RECORDED DATA →

+===+

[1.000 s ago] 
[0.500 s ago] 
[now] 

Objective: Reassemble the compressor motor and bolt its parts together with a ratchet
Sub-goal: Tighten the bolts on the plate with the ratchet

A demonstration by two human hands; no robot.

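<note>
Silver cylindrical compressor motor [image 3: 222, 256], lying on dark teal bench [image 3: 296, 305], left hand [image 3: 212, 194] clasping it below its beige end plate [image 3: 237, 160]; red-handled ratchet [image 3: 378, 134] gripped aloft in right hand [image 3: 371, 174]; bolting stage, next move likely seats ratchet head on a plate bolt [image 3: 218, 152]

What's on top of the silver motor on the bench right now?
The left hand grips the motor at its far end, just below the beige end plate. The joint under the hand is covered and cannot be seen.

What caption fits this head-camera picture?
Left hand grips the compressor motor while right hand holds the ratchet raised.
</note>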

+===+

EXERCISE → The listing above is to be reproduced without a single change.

SOLUTION FOR THIS EXERCISE →
[1.000 s ago] 
[0.500 s ago] 
[now] 

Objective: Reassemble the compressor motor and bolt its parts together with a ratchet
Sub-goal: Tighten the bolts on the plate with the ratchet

A demonstration by two human hands; no robot.

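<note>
Silver cylindrical compressor motor [image 3: 222, 256], lying on dark teal bench [image 3: 296, 305], left hand [image 3: 212, 194] clasping it below its beige end plate [image 3: 237, 160]; red-handled ratchet [image 3: 378, 134] gripped aloft in right hand [image 3: 371, 174]; bolting stage, next move likely seats ratchet head on a plate bolt [image 3: 218, 152]

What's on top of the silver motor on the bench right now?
The left hand grips the motor at its far end, just below the beige end plate. The joint under the hand is covered and cannot be seen.

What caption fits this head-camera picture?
Left hand grips the compressor motor while right hand holds the ratchet raised.
</note>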

The output for this exercise is now complete.